Write the listing out once more, identical to the original but without pictures.

Data section Block Start

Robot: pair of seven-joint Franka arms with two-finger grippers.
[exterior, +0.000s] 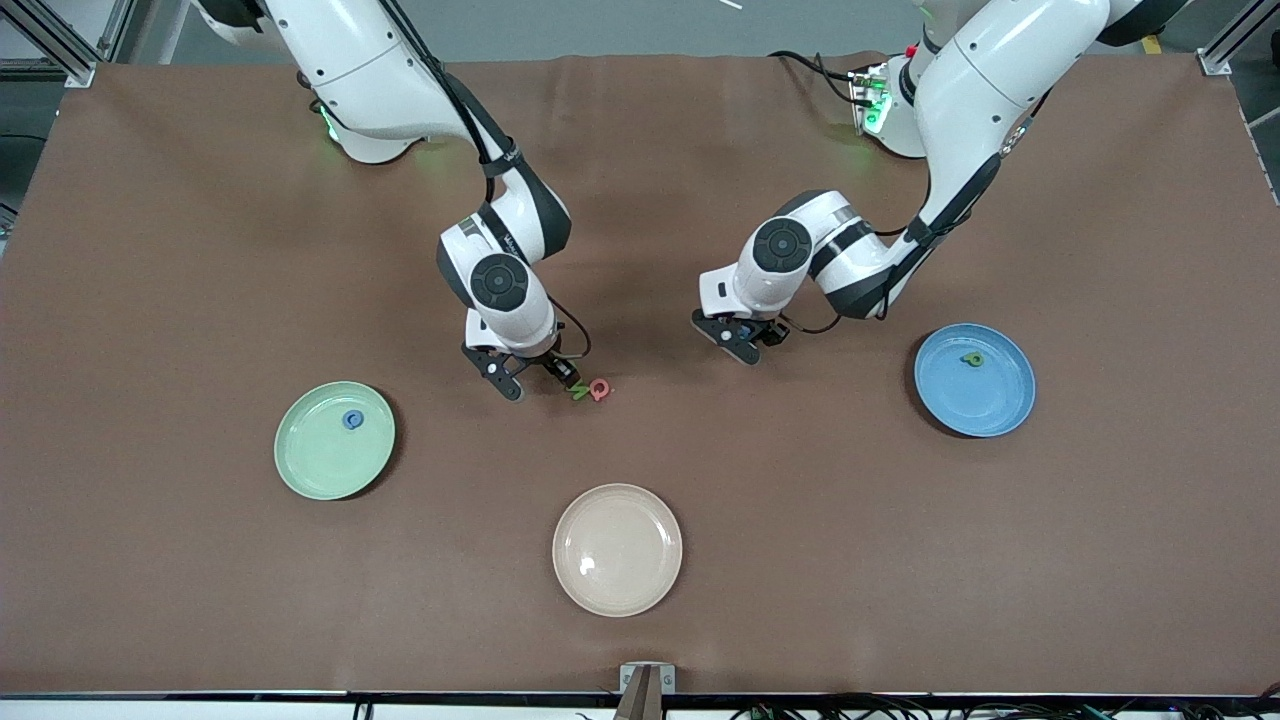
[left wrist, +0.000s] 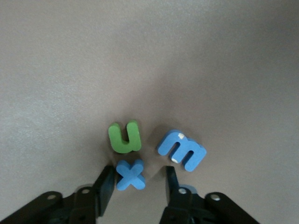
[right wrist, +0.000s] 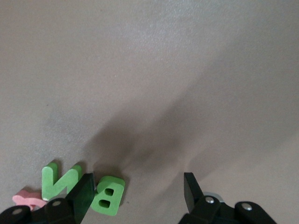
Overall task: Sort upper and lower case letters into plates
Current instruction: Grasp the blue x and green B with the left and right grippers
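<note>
Letters: three by left gripper (left wrist: pixel 136 185), three by right gripper (right wrist: pixel 138 191).

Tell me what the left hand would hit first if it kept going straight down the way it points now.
Most likely the blue x: it lies between the left hand's open fingers. The green u and blue m lie just past it, outside the fingers. Under the x is the table.

We held both arms bent low over the middle of the table, wrists angled downward. Our left gripper (left wrist: pixel 138 184) sat just above the surface with its fingers (left wrist: pixel 105 186) parted. Our right gripper (right wrist: pixel 138 193) hovered equally low, its jaws spread wide.
</note>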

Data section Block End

Exercise solution:
Robot: pair of seven-joint Franka arms with two-finger grippers.
[exterior, +0.000s] 
[left wrist, +0.000s] 
[right wrist, +0.000s] 
Overall task: Sort upper and lower case letters into plates
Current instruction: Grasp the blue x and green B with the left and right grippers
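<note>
Letters: three by left gripper (left wrist: pixel 136 185), three by right gripper (right wrist: pixel 138 191).

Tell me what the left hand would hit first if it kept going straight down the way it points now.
Most likely the blue x: it lies between the left hand's open fingers. The green u and blue m lie just past it, outside the fingers. Under the x is the table.

We held both arms bent low over the middle of the table, wrists angled downward. Our left gripper (left wrist: pixel 138 184) sat just above the surface with its fingers (left wrist: pixel 105 186) parted. Our right gripper (right wrist: pixel 138 193) hovered equally low, its jaws spread wide.
</note>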

That finishes the output for this exercise.